I agree we should be cautious about all piling on to the same causes and falling for an 'information cascade'. That said, if the views in that table are a surprise to someone, it's a reason to update in their direction, even if they don't act on that information yet.
I'd be very keen to get more answers to this question, including folks from direct work orgs. And also increase the sample at some organisations that were included in the survey, but for which few people answered that question (GiveWell most notably). With a larger sample we'll be able to break the answers down more finely to see how they vary by subgroup, and weight them by organisation size without giving single data points huge leverage over the result.
I'll try to do that in the next week or two one EAG London is over!
Jacy @ 2017-11-04T15:52 (+18)
Thanks for the response. My main general thought here is just that we shouldn't depend on so much from the reader. Most people, even most thoughtful EAs, won't read in full and come up with all the qualifications on their own, so it's important for article writers to include those themselves, and to include those upfront and center in their articles.
If you wanted to spend a lot of time on "what causes do EA leadership favor," one project I see as potentially really valuable is a list of arguments/evidence and getting EA leaders to vote on their weights. Sort of a combination of 80k's quantitative cause assessment and this survey. I think this is a more ideal peer-belief-aggregation because it reduces the effects of dependence.

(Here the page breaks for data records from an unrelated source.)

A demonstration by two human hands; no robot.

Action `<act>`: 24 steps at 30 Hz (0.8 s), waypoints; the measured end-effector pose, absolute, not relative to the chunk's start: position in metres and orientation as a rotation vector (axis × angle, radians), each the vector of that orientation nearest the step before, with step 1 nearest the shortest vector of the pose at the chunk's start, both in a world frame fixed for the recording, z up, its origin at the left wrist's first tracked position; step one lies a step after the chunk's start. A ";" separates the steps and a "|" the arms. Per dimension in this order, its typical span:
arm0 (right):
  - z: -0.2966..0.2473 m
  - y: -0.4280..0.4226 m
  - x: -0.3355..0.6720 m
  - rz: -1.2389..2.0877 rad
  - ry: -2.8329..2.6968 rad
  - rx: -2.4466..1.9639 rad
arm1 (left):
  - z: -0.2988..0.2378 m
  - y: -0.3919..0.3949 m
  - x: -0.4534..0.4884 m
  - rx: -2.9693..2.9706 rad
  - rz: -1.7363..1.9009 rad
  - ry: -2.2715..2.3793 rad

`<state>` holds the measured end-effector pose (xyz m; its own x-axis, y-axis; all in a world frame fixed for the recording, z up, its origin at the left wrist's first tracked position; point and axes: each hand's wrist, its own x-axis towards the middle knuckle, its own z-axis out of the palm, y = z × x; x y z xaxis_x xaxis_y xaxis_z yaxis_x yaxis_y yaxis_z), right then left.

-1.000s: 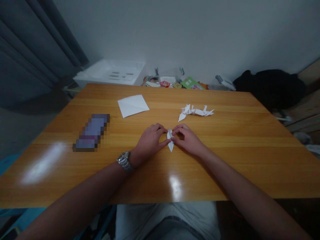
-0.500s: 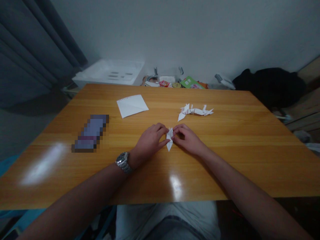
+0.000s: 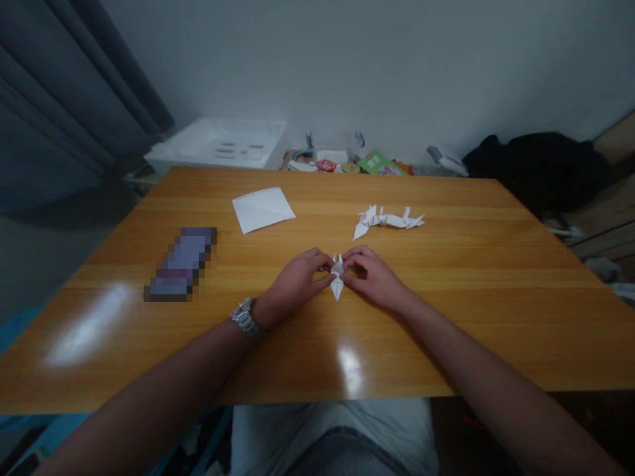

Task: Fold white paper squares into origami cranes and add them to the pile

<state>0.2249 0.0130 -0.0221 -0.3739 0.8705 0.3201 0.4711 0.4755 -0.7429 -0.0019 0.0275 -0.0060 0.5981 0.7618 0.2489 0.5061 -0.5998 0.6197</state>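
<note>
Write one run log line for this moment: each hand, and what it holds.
left hand: holds origami piece | right hand: holds same piece | table: origami figure, paper sheet

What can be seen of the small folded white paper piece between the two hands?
The small origami piece is white folded paper, narrow and creased, with a sharp point toward the person and small flaps above. The fingers of the left hand and right hand touch it from both sides. Whether it touches the wooden table cannot be told.
</note>
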 end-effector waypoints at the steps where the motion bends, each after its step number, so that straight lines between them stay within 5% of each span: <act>1: -0.022 0.013 0.225 0.712 -2.012 -1.112 | -0.006 0.028 -0.002 2.333 0.690 1.007; 24: -0.015 0.007 0.223 0.556 -2.098 -1.051 | -0.005 0.027 -0.002 2.401 0.707 1.026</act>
<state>0.2228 0.0073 -0.0146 -0.4138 0.8156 0.4044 0.5080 0.5755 -0.6409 -0.0019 0.0270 -0.0046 0.5955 0.7523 0.2818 0.5315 -0.6320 0.5639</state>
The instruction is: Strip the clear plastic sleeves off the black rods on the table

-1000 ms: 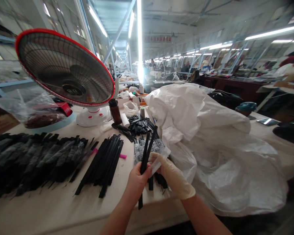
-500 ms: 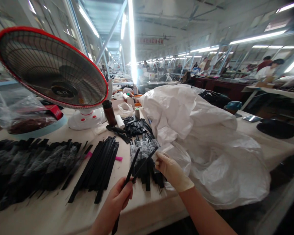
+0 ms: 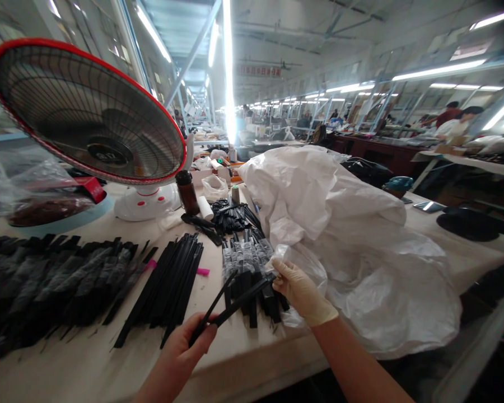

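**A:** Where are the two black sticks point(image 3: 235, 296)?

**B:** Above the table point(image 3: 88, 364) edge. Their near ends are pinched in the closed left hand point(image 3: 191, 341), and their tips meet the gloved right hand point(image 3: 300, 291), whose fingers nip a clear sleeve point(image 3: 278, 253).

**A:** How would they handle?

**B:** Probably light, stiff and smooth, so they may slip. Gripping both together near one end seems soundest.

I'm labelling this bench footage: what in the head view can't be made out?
All in the head view:
- Contents of the white bag: its own folds hide them.
- Wording on the red banner: too small, blurred.
- What the right hand pinches at the black sticks' tips: its fingers cover it.
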Tool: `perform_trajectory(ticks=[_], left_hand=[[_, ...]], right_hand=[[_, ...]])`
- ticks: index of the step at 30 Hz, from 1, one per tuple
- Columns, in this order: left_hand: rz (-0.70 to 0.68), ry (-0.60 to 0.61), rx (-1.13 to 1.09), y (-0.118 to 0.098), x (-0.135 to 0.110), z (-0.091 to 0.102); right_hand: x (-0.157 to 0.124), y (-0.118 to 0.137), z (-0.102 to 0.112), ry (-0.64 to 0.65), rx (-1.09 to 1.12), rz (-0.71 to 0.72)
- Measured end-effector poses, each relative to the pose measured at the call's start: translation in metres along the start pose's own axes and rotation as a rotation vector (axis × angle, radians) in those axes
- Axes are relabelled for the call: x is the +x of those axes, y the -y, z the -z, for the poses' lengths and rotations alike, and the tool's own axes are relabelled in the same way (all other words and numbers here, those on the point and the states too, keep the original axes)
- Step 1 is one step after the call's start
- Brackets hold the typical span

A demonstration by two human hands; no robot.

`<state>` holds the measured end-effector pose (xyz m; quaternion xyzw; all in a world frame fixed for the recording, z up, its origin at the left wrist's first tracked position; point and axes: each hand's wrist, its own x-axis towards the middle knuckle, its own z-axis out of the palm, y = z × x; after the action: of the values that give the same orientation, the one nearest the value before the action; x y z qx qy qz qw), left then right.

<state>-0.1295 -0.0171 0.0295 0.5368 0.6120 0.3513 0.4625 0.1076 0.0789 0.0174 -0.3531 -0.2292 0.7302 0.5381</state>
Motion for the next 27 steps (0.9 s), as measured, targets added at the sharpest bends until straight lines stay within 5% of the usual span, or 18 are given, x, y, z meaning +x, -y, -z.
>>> perform_trajectory(ticks=[13, 17, 22, 27], left_hand=[[-0.122, -0.033, 0.26, 0.002, -0.005, 0.004], [-0.179, -0.025, 0.271, -0.002, 0.002, -0.017], [-0.233, -0.099, 0.141, -0.003, 0.011, -0.04], [-0.222, -0.039, 0.184, 0.001, 0.01, -0.04]], right_hand=[[-0.005, 0.001, 0.005, 0.057, -0.204, 0.05], [-0.015, -0.021, -0.009, 0.113, -0.355, 0.087], [-0.03, -0.048, -0.024, 0.258, -0.427, -0.081], [-0.022, -0.038, -0.013, 0.065, -0.261, 0.135]])
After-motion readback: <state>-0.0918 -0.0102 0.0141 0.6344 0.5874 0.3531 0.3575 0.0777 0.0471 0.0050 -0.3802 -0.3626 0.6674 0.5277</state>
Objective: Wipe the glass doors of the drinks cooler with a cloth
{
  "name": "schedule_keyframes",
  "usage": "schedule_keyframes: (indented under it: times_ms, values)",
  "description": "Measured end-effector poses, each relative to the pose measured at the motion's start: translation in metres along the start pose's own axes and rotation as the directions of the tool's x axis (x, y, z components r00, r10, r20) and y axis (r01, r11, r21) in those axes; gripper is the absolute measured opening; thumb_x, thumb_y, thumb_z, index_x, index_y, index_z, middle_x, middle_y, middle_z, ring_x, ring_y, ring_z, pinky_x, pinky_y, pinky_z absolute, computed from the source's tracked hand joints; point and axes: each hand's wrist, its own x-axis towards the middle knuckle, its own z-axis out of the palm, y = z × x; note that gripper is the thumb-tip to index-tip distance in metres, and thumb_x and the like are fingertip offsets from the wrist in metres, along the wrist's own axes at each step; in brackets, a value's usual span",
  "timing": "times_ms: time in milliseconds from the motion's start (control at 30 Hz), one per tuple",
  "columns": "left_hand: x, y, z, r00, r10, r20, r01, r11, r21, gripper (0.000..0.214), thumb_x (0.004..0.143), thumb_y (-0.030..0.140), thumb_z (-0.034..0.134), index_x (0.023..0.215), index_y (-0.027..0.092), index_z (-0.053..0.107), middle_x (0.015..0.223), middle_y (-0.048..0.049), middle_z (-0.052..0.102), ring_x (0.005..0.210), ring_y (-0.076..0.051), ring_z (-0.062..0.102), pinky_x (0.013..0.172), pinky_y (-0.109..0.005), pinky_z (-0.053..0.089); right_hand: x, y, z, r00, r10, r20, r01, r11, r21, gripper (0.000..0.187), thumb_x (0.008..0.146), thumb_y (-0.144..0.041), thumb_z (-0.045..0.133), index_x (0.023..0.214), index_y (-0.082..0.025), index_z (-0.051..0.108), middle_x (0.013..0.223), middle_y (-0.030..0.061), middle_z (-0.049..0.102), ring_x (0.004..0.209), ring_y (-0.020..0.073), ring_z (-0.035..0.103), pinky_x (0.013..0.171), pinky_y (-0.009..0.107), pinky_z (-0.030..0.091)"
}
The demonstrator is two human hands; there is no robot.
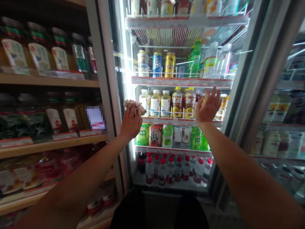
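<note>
My left hand [130, 122] is closed round a crumpled whitish cloth [134, 106], held against the left frame of an open drinks fridge [119, 95] at the level of the third shelf. My right hand [208, 106] is raised with its fingers spread, empty, in front of the yellow-capped juice bottles [183, 102] on that shelf [166, 121]. To the left of them stand pale tea bottles [156, 103]. Cans [157, 64] and a green bottle [194, 58] sit one shelf up.
The fridge door [259, 79] stands open at the right. Green and red cartons [156, 135] fill the shelf below my hands, red-capped bottles [171, 170] the bottom one. Wooden shelves [47, 83] of jars and packets run along the left. Another fridge [286, 127] stands at the far right.
</note>
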Motion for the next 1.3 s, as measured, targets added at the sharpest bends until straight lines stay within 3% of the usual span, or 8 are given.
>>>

Like if Rob and Jacy both prioritize the far future entirely because of Bostrom's calculation of how many beings could exist in it, then we'd come up with that single argument having a high weight, rather than two people highly favoring the far future. We might try this approach at Sentience Institute at some point, though right now we're more focused on just coming up with the lists of arguments/evidence in the field of moral circle expansion, so instead we did something more like your 2017 survey of researchers in this field. (Specifically, we would have researchers rate the pieces of evidence listed on this page: https://www.sentienceinstitute.org/foundational-questions-summaries)
That's probably not the best approach, but I'd like a survey approach that somehow tries to minimize the dependence effect. A simpler version would be to just ask for people's opinions but them have them rate how much they're basing their views on the views of their peers, or just ask for their view and confidence while pretending like they've never heard peer views, but this sort of approach seems more vulnerable to bias than the evidence-rating method.
Anyway, have fun at EAG London! Curious if anything that happens there really surprises you.